This is a high-level review of what’s been happening with large language models, to which we’ll also refer as the models, or chatbots. We focus on how expanding the context length allowed the models to rely more on data in prompts and less on the knowledge stored in their weights, resulting in fewer hallucinations.
Progress
The year 2023 felt like a moon landing year for LLMs. Since then, things have slowed down a bit. We’re not going to Mars. New models arrive, but the progress is incremental, not revolutionary. It feels slow. Going into heavy prompt engineering to achieve better results is a grind, and the price in compute is hefty. It is not a road to superintelligence, it’s plowing a field with an ox.
Once you train on the whole internet, where do you get more data? To what extent does synthetic data work? Apparently Meta used some synthetic data in training Llama 3, which at 405B parameters is the largest open source model so far.
A notable problem that was quite acute a year ago and has been solved since concerns context length - the amount of text a model can process at once. A year ago, most models had relatively small context windows, in the order of a few thousand tokens. With the context length of 512, 1024, or 2048 tokens popular earlier, you could barely fit in the chat history, not to mention any additional data. Now it’s hundreds of thousands, or millions (if you have the hardware for it). We’ll get to the consequences shortly.
Usage
Some people seem to believe that large language models, or AI, if you want to be more vague, will change everything, like the internet changed everything. The evidence is much more modest. Currently, LLMs are mostly useful for basic (re)search and for programming assistance.
For example, one can go to a site like perplexity.ai, which combines a chatbot with a search engine. Before, you would click the first few search results to research a topic. Now the chatbot ingests and summarizes them behind the scenes. This is known as RAG (Retrieval Augmented Generation). Instead of relying on knowledge acquired during training, a model processes information retrieved from elsewhere and given in the prompt. This mode of operation has become more alluring with growing context length.
Even with RAG some models often deliver half-truths or completely wrong answers. Still, it’s pretty convenient, especially with the very apparent decline of Google’s search quality. In short, around 2019 Google basically said “having good search results is nice, but you know what’s nicer? Having bad search results and people clicking ads instead.”
How did that turn out for them? Paraphrasing Churchill, they chose shame, and then had war thrown in a little later on.

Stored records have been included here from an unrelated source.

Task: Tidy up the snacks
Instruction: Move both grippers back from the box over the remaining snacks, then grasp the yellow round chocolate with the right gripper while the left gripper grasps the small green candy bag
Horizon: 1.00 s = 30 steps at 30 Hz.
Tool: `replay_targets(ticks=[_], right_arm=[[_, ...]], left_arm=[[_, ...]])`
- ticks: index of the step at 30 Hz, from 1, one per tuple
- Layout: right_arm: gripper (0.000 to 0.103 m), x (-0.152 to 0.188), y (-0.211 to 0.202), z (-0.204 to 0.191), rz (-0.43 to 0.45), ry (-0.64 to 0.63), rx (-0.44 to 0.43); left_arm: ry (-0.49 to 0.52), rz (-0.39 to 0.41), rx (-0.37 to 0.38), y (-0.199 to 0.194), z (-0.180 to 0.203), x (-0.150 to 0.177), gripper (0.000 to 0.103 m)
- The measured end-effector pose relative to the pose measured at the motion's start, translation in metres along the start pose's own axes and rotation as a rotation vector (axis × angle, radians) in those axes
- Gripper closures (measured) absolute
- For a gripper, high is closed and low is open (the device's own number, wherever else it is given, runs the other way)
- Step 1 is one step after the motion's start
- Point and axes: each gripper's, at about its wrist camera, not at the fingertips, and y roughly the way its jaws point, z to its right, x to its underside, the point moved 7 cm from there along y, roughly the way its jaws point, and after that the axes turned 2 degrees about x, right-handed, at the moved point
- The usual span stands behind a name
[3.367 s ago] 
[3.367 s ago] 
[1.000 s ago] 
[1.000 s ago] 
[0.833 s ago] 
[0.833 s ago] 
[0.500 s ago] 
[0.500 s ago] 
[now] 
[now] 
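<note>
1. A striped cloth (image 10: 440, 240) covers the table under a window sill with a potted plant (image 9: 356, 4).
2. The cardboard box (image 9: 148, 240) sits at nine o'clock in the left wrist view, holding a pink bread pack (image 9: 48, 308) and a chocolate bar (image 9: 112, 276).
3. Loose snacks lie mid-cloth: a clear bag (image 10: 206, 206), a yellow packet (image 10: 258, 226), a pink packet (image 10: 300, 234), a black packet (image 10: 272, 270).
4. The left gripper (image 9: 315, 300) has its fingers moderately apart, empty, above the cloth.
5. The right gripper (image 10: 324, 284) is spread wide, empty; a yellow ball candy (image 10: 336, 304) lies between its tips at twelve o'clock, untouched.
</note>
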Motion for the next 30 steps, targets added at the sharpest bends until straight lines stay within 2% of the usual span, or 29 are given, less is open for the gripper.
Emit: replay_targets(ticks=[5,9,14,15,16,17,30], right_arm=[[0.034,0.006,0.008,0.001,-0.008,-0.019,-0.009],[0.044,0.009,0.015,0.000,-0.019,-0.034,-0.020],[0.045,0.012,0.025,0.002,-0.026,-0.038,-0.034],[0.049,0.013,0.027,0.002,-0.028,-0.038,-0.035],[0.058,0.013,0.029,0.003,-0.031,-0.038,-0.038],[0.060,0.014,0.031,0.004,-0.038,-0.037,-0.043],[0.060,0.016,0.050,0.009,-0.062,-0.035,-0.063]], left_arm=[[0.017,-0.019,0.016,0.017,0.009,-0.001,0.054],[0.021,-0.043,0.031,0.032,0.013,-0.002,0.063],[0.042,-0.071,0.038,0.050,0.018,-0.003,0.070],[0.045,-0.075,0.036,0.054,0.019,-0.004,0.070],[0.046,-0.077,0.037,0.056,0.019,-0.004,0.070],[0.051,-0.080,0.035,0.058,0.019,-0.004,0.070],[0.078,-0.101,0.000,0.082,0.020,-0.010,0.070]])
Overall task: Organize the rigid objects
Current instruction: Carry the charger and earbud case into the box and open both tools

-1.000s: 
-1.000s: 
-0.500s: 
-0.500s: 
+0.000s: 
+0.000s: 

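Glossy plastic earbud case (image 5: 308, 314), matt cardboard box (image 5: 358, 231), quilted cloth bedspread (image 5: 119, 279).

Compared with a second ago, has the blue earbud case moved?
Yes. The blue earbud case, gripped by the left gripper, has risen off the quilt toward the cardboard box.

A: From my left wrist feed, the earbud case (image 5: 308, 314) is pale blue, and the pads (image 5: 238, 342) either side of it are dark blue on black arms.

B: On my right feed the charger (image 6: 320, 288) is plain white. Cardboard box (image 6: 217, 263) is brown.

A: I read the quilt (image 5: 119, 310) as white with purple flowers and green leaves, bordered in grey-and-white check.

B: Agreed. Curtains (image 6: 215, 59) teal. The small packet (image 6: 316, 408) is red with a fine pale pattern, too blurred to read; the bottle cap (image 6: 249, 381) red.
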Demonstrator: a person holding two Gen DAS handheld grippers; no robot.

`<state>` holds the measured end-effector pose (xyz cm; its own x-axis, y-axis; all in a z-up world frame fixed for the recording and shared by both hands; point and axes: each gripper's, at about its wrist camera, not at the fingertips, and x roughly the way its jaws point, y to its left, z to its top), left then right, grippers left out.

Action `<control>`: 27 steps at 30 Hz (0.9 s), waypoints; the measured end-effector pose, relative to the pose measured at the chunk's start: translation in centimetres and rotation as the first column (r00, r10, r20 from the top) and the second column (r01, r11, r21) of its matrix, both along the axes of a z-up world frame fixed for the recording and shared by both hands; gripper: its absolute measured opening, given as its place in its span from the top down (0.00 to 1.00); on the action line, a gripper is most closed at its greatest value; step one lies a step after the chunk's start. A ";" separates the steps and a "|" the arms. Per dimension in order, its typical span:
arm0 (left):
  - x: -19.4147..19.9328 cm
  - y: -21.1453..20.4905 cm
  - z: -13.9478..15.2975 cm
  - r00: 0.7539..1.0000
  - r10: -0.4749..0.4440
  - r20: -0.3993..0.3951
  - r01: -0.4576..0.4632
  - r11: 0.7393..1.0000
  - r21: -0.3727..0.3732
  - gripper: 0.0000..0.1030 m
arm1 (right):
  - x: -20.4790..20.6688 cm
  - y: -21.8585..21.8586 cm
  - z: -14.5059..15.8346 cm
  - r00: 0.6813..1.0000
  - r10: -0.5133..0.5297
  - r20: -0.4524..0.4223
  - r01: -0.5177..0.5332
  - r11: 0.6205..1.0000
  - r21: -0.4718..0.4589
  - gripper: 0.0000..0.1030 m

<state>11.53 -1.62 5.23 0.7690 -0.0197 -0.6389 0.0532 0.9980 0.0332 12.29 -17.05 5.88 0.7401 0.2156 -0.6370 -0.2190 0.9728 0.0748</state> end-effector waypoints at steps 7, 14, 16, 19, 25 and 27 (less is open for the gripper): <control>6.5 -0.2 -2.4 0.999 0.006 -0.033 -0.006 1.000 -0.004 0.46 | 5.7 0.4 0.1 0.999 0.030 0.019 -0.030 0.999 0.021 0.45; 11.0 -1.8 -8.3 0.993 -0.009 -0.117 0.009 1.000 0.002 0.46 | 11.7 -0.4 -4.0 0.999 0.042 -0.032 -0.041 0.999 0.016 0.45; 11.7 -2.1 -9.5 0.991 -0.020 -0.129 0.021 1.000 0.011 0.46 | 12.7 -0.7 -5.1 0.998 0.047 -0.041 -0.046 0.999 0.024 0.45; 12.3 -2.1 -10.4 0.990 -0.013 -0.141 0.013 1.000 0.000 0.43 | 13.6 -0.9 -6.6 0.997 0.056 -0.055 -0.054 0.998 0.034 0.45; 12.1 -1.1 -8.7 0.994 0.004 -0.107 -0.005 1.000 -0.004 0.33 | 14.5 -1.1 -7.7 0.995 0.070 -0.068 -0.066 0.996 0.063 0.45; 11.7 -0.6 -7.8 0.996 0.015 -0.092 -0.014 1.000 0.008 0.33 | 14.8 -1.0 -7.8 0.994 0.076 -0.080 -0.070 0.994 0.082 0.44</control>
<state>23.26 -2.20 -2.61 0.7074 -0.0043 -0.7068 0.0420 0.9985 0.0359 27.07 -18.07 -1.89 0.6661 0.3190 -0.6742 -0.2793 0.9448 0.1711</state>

Coming back to LLMs, another area where they do well is coding help, with bigger context windows similarly advantageous. As long as you manage your expectations, the models can write small snippets of code, which you’ll have to check for correctness, of course. Perhaps more interestingly, LLMs can read and explain code, as well as scientific papers - with the same reservation that you have to fact-check everything.
Nature
To think realistically about large language models, it is helpful to understand some basic facts about their nature, stemming from the way people train them. We will focus on two aspects: hallucinations and mediocrity.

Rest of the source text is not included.